Deformable DETR: Deformable Transformers for End-to-End Object Detection.

Apache License 2.0

3.2k stars 517 forks source link

Training/ finetuning Deformable-DETR on custom dataset? #49

Open ahmed-nady opened 3 years ago

ahmed-nady commented 3 years ago

Thanks for sharing the Deformable -DETR code. Can you clarify recommendations for training on a custom dataset? Should we build a model from scratch, or better to use and fine-tune a full coco pretrained model and adjust the linear layer to desired class count?

lucastononrodrigues commented 3 years ago

For DETR in general the adjustment in the linear layer works fine, it might work as well for deformable DETR. I don't see any reason why it would not generalize to deformable DETR. If there is any difference I would be very interested in knowing it.

ahmed-nady commented 3 years ago

Thanks for your note.

buncybunny commented 3 years ago

@ahmed-nady @lucastononrodrigues

Hey there. Thank you for the discussion. Is the linear layer you guys are talking about is the one below, which is the final fc layer in the prediction head? https://github.com/fundamentalvision/Deformable-DETR/blob/11169a60c33333af00a4849f1808023eba96a931/models/deformable_detr.py#L54

Or should I adjust the other linear layers such as nn.Linear(hidden_dim, hidden_dim) in the prediction head?

aungpaing98 commented 2 years ago

Is there any final conclusion, I am also looking to fine tune on custom dataset.

Is it also possible to freeze the previous layers and fine tune on only last 3 layers. I don't see the code for freeze the model. But only for the mask (segmentation) model.

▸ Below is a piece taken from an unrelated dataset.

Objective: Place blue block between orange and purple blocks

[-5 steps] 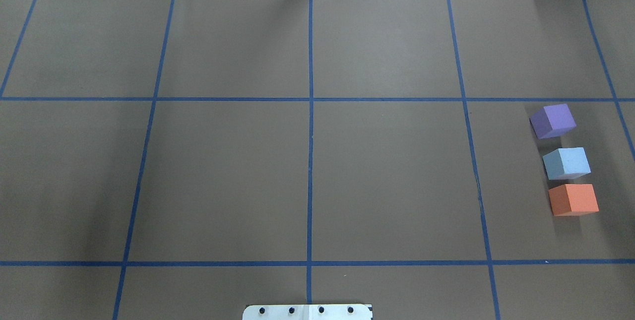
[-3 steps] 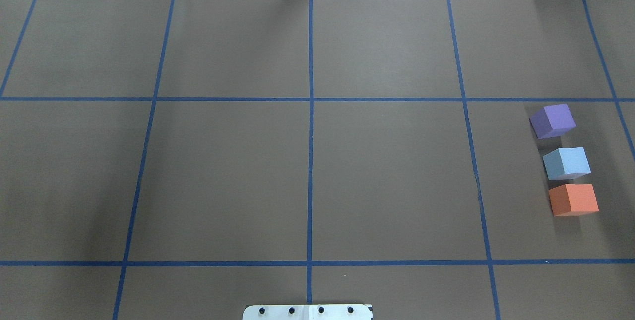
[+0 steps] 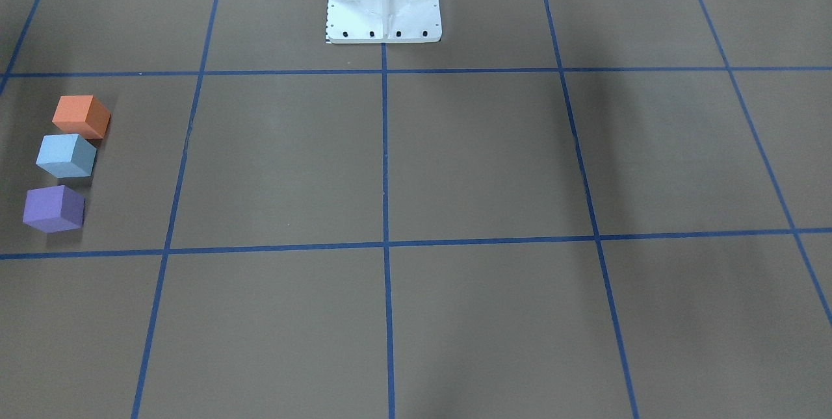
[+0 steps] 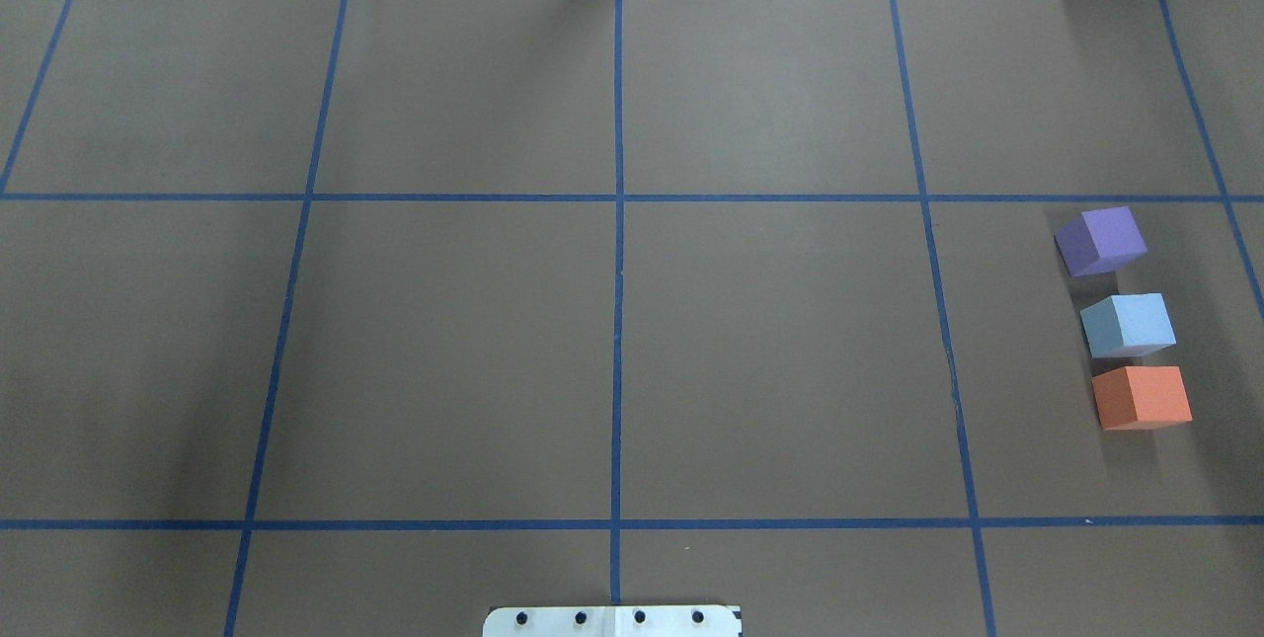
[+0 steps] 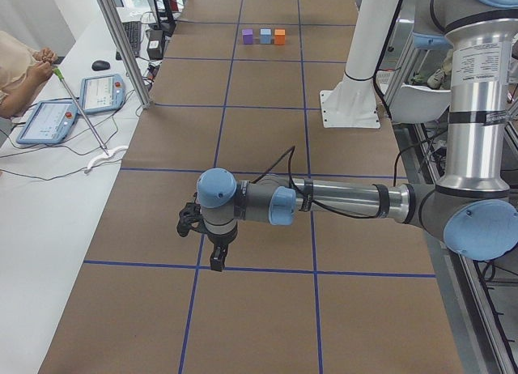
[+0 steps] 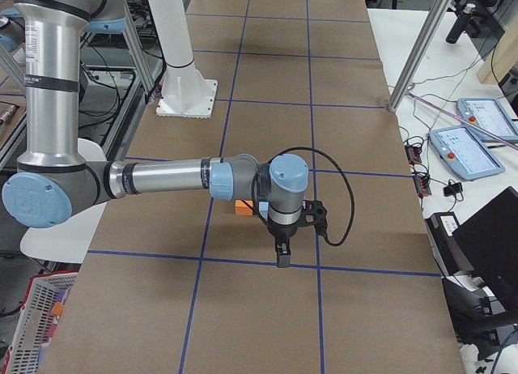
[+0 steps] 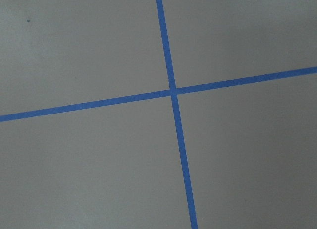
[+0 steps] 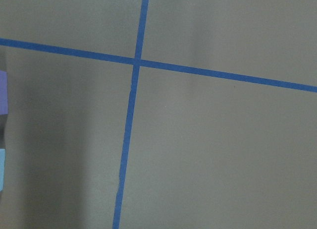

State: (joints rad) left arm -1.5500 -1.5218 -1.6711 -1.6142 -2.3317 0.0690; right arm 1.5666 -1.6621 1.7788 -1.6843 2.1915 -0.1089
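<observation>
The blue block (image 4: pixel 1128 324) sits on the brown table between the purple block (image 4: pixel 1101 240) and the orange block (image 4: pixel 1142 397), in a short row near the table's right edge. The front-facing view shows the same row: orange (image 3: pixel 80 116), blue (image 3: pixel 65 155), purple (image 3: pixel 53 208). No gripper touches a block. My left gripper (image 5: pixel 217 261) shows only in the exterior left view, above the table's left end. My right gripper (image 6: pixel 282 257) shows only in the exterior right view, raised near the orange block (image 6: pixel 243 206). I cannot tell whether either is open or shut.
Blue tape lines divide the table into a grid. The white robot base plate (image 4: pixel 612 620) stands at the near edge. Tablets (image 5: pixel 48 119) and cables lie on the side bench beside an operator. An aluminium post (image 5: pixel 121 42) stands at the table's far side.
</observation>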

JacobBITLABS commented 1 year ago

I just needed this and did almost the same as in DETR. Deleting the prediction-head (FC-layers) from the resumed model. Using the original code-base a model I constructed to my needs (number of classes) and the resumed model's parameters is copied over (no changes). If the number of classes is different, this needs to be handled. I simply omit the transfer of this, which is not necessarily the smartest trick.